Notebooks

Multiple Testing, Multiple Comparisons

Last update: 11 Dec 2024 10:04
First version: 23 November 2024

\[ \newcommand{\Prob}[1]{\mathbb{P}\left( #1 \right)} \]

Bonferroni

As every school-child knows, statistical hypothesis tests have error rates. Say that the false positive rate of your test is $\alpha$; you have thought a lot about this and worked hard to ensure it is that low. This is fine if you run one test. But now suppose you run $m$ different tests. And further suppose that all your null hypotheses are true. (Maybe your are an evidence-based augur.) What's the probability that none of the tests report a false positive? Well, by elementary probability, it's somewhere between $\alpha$ and $m\alpha$. (Both extremes imply a lot of probabilistic dependence between the test outcomes.) If $m$ is very large, then $m\alpha$ is a very bad error rate! This does however suggest an easy fix: re-jigger your individual tests so that they each have a false positive rate of $\alpha/m$. (If $m$ is large, this is a very small error rate.) This is "Bonferroni correction".

There are lots of reasons you might find Bonferroni correction uncomfortable. In the first place, as every school-child knows, reducing the false positive rate of a test comes at the expense of increasing the false negative rate --- doing Bonferroni correction implies you lose (some) "power" to detect true positives. To some extent that's just the math's way of saying that you can't have every nice thing at once, but there are two further, more technical, issues with Bonferroni correction: it makes an extreme, implausible assumption about the probabilistic dependence between tests, and it guards against a really extreme notion of error. Both of these make it "conservative", i.e., contribute to its demand for very small false positive rates and so low power.

  1. Extreme dependence across tests: Recall that for any two events $A$ and $B$, $\Prob{A \cup B} = \Prob{A} + \Prob{B} - \Prob{A \cap B}$. (This is just avoiding double-counting.) So $\Prob{A \cup B} = \Prob{A} + \Prob{B}$ if, and only if, $\Prob{A \cap B} = 0$: $A$ and $B$ are either actually mutually exclusive, or at least they have together only with probability 0. For simplicity, I will call this "being mutually exclusive", and take the except-on-a-set-of-probability-zero caveats as read. Bonferroni works by adding up the probabilities of false positives across tests, so it assumes positive outcomes across tests are mutually exclusive. This is a very strong, and often very implausible, sort of probabilistic dependence (*).
  2. An extreme notion of error: Recall that Bonferroni is worrying about the probability of making any errors at all, when all the null hypotheses are true. What if we can live with some false positives, so long as there aren't too many?

Let me try to bring the last point alive, by drawing a caricaturing a common modern application of multiple hypothesis testing, namely functional magnetic resonance imaging (fMRI) in neuroscience.

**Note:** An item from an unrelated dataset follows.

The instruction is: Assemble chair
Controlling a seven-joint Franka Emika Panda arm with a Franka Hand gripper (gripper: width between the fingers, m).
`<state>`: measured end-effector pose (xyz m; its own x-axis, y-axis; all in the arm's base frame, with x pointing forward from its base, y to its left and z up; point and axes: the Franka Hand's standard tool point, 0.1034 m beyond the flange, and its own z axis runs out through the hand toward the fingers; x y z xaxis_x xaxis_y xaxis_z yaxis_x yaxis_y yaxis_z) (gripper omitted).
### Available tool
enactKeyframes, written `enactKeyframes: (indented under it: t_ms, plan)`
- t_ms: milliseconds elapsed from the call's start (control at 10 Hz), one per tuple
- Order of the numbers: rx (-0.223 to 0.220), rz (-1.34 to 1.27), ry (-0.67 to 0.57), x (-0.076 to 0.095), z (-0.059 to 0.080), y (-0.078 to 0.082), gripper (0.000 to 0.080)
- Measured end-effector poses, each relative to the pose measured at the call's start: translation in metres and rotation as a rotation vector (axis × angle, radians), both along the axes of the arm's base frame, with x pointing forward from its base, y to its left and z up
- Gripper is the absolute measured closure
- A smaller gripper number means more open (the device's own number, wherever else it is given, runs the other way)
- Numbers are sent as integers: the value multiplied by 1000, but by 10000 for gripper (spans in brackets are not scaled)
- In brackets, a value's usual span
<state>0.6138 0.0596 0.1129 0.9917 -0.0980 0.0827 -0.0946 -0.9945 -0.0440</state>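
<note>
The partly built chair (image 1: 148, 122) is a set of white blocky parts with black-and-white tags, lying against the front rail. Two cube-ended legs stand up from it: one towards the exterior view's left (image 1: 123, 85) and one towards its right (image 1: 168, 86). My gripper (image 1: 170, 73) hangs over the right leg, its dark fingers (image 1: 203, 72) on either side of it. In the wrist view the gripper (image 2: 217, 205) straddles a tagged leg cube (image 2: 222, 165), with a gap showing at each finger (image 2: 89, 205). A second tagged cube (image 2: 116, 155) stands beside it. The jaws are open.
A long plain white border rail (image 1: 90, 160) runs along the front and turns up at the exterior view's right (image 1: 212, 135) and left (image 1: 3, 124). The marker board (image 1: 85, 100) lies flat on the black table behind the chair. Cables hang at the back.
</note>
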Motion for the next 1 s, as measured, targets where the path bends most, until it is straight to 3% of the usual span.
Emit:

We rig up some big magnets in just such a way that they let us measure the how much oxygen is being delivered by blood flow to someone's brain. Each measurement takes a certain amount of time, and is localized to a particular point in space. Our computer divides someone's brain up into voxels (="volume pixels", i.e., little blocky chunks), and we get measurements of the blood oxygen levels in each voxel, first as the person does one task (like counting backwards by sevens while not thinking of white elephants), and then in some other "condition" (like counting white elephants which appear in groups of eight). We take the contrast between conditions in each voxel, to see which parts of the brain are more active when, and test whether it's significantly different from zero. Those with significant differences tell us (hopefully; supposedly) something about what parts of the brain are involved in the task. This means we're doing (at least) as many hypothesis tests as there are voxels. For the first such data set I worked with, that was about sixteen thousand tests. Having one or two extra voxels included as responsive is probably fine! Yes, it'd be embarrassing to have false positives when there was really nothing going on (the deservedly-classic citation is Bennett et al., 2010), but if that's really a concern, you should be doing a better experiment and not wasting those very expensive magnets.

Benjamini-Hochberg

What I was calling "the probability of any false positives whatsoever" is known in the literature, for historical reasons, as the "family-wise error rate" (FWER). The classic paper by Benjamini and Hochberg (1995) introduced a different notion of error for multiple testing, the "false discovery rate" (FDR), "the expected proportion of errors among the rejected [null] hypotheses" (p. 292). That is, it's the proportion of all positive results, all "discoveries", which are, in fact, false. If we pick one of the things we think is a result, what's the probability that it's actually just noise? (In terms of my fMRI caricature: what's the probability that a randomly-selected active voxel is noise?)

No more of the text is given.